L’onere sproporzionato imposto alle madri in questo ambiente non è passato inosservato. Le cineaste utilizzano sempre più le loro piattaforme per affrontare queste realtà, andando oltre le rappresentazioni idealizzate della maternità per mostrare le emozioni crude e il costo psicologico che può comportare.
Più che semplice nichilismo: esplorare lo spettro della maternità
Questi film non sostengono necessariamente una visione desolante della genitorialità. Invece, riflettono una verità: la maternità è complessa. Come ogni essere umano, le madri hanno bisogno di connessione, stimolazione e azione. Quando questi bisogni non vengono soddisfatti, le conseguenze possono essere profonde.
Nightbitch offre in definitiva un percorso verso il recupero della propria identità, con la protagonista che trova la libertà abbracciando il suo sé poliedrico. Se avessi le gambe ti prenderei a calci presenta una risoluzione meno ottimistica, riflettendo la realtà spesso difficile di affrontare la genitorialità sotto un’enorme pressione. Die My Love cattura la frustrazione viscerale e la disperazione di una donna che lotta per mantenere la sanità mentale entro i confini della maternità, con momenti di umorismo oscuro che sottolineano le emozioni travolgenti.
Una scena particolarmente suggestiva di Die My Love, in cui Grace spacca i prodotti da bagno e trascina le unghie sul muro, illustra in modo potente le emozioni represse che possono derivare da bisogni insoddisfatti. La scena risuona perché cattura l’impulso primordiale di rilasciare la pressione opprimente della frustrazione repressa, un sentimento con cui molti genitori possono identificarsi.
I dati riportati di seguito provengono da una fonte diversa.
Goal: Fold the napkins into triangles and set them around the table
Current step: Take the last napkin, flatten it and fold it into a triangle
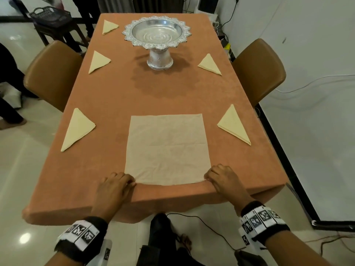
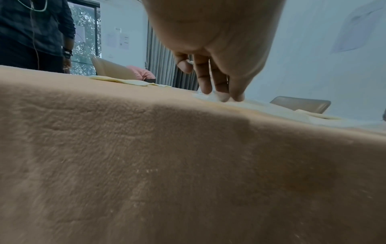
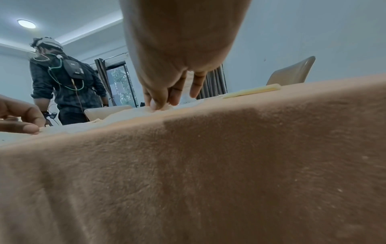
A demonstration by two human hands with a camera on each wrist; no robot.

Sebbene i film possano descrivere una gamma di esperienze stimolanti, servono a ricordare in modo cruciale che la maternità non è solo una questione di gioia. Offrono invece una rappresentazione complessa e ricca di sfumature di un’esperienza umana fondamentale, che richiede riconoscimento, sostegno e volontà di affrontare i suoi aspetti più oscuri.
In definitiva, questi thriller postpartum sono molto più che semplice intrattenimento; sono uno specchio culturale che riflette le ansie e le lotte della maternità moderna e un appello a una società che supporti meglio le donne che ne sopportano il peso.